## Work to complete
Output the full listing exactly.

Segment Start: Exercise data

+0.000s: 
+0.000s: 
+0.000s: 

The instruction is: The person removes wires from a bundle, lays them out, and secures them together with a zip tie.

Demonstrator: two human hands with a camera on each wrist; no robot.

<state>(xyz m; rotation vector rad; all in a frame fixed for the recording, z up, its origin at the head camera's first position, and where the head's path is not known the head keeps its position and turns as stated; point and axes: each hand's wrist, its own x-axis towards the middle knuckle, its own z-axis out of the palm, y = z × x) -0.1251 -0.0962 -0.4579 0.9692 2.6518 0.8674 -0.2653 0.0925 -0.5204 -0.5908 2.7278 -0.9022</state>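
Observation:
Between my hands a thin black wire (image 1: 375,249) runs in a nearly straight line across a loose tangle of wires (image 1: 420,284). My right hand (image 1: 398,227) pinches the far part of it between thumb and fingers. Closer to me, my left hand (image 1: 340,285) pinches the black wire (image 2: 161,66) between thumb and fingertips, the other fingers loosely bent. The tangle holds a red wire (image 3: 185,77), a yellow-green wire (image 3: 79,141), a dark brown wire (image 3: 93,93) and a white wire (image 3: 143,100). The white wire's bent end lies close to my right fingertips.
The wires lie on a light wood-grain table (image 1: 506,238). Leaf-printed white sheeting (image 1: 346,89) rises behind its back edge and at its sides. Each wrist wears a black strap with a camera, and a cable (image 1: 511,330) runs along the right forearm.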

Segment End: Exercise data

## Answer for this exercise
+0.000s: 
+0.000s: 
+0.000s: 

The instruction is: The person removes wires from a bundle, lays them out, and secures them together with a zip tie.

Demonstrator: two human hands with a camera on each wrist; no robot.

<state>(xyz m; rotation vector rad; all in a frame fixed for the recording, z up, its origin at the head camera's first position, and where the head's path is not known the head keeps its position and turns as stated; point and axes: each hand's wrist, its own x-axis towards the middle knuckle, its own z-axis out of the palm, y = z × x) -0.1251 -0.0962 -0.4579 0.9692 2.6518 0.8674 -0.2653 0.0925 -0.5204 -0.5908 2.7278 -0.9022</state>
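Observation:
Between my hands a thin black wire (image 1: 375,249) runs in a nearly straight line across a loose tangle of wires (image 1: 420,284). My right hand (image 1: 398,227) pinches the far part of it between thumb and fingers. Closer to me, my left hand (image 1: 340,285) pinches the black wire (image 2: 161,66) between thumb and fingertips, the other fingers loosely bent. The tangle holds a red wire (image 3: 185,77), a yellow-green wire (image 3: 79,141), a dark brown wire (image 3: 93,93) and a white wire (image 3: 143,100). The white wire's bent end lies close to my right fingertips.
The wires lie on a light wood-grain table (image 1: 506,238). Leaf-printed white sheeting (image 1: 346,89) rises behind its back edge and at its sides. Each wrist wears a black strap with a camera, and a cable (image 1: 511,330) runs along the right forearm.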

This exercise requires nothing further.